Digestible Real Estate News
We’re keeping this recurring piece to do a bit more for those genuinely interested in New York real estate, not just food porn, and give my LinkedIn designation a little luster. Taking a note from the easy to absorb nuggets of information in MarketSnacks‘ newsletter (blanketed with this unshakable food theme), here are your RealEstateSnacks so I can make this newsletter tax deductible.
1. Rental prices in both Brooklyn and Manhattan hit an all time high last month and in conjunction, concessions offered by landlords slipped away with the heavy demand. In Brooklyn, the median rent price reached a record high of $3,015, following eight consecutive months of growth. Rent prices also climbed in Manhattan, where the median price reached $3,500. Many credit the rent increases to the lull in the sales market, where prospective buyers are waiting for a shift in the market. However with interest rates being so low and most sellers more realistic, for first time buyers this market couldn’t be more if an opportunity.

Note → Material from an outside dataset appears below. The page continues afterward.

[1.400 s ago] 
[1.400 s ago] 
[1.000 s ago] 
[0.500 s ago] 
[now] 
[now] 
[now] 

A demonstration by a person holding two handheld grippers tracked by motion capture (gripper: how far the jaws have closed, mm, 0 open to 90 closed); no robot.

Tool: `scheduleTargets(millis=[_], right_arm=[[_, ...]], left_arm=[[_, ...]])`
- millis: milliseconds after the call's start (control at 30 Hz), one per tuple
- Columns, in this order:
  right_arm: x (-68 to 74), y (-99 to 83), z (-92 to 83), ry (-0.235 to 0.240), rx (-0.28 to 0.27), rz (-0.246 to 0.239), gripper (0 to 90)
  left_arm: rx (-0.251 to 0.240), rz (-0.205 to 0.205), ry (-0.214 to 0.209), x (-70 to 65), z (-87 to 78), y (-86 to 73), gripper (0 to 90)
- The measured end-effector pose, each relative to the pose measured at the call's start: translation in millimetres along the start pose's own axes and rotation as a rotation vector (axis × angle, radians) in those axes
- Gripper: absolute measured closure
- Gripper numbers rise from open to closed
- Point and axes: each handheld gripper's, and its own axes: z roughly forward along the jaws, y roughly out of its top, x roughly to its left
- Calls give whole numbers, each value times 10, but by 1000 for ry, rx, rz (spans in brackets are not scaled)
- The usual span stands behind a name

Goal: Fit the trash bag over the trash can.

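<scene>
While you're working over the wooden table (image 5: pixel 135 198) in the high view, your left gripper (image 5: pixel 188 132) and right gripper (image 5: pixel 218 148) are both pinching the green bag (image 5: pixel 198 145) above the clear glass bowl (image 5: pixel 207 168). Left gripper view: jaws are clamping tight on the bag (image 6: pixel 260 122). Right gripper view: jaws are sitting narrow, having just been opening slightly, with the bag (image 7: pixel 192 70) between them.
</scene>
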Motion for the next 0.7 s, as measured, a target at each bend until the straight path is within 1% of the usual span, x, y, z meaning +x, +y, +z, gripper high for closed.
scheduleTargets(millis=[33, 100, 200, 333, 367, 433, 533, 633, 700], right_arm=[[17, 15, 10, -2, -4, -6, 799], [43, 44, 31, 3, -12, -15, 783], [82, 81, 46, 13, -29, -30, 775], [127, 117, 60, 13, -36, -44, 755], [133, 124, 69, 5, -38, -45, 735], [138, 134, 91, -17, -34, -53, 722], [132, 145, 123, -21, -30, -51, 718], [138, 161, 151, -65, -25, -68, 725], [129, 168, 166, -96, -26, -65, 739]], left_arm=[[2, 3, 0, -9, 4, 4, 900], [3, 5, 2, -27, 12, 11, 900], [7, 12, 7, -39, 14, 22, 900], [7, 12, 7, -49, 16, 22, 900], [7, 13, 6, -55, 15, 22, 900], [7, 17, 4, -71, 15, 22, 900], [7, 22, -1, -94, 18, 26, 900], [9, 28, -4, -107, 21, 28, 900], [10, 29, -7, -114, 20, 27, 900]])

2. In a recently released 2020-2024 capital plan, the MTA has promised to invest $51.5 billion into the New York transit system, pledging to focus on the laughable subway. The largest chunk of that investment is $37.3 billion dedicated to signal modernization along six subway lines, bringing in 1,900 new subway cars, making 70 stations ADA-accessible, replacing tracks, and revamping 175 stations. Where’s the money coming from? Largely congestion pricing and the progressive mansion tax.
3. New York is a tale of two markets: while the first time buyer market is healthy, the luxury condo market is experiencing a glut. Of the 16,242 new condos constructed in the past six years, more than 25% are still sitting, including 40% of the condos for sale on Billionaires’ Row. The big culprits are Hudson Yards and the Lower East Side, where many projects, like One Manhattan Square, are largely unsold. Prices need to come down so locals can afford the units and cure the condo boom hangover.
4. So there’s an extremely toxic, hallucinogenic plant, that gives its users an 11 day trip where they effectively turn into zombies, growing along planter-beds on the greenway of the UWS. Datura Stramonium turns its victims into zombies void of free will, and trips are described as horrific nightmares. The Manson Family was also known to frequently use the planet…and now it grows freely on the idyllic UWS.
Unrelated but nonetheless news worthy: Lebron James is trying to trademark the phrase “Taco Tuesday”…in case you need another reason to despise him.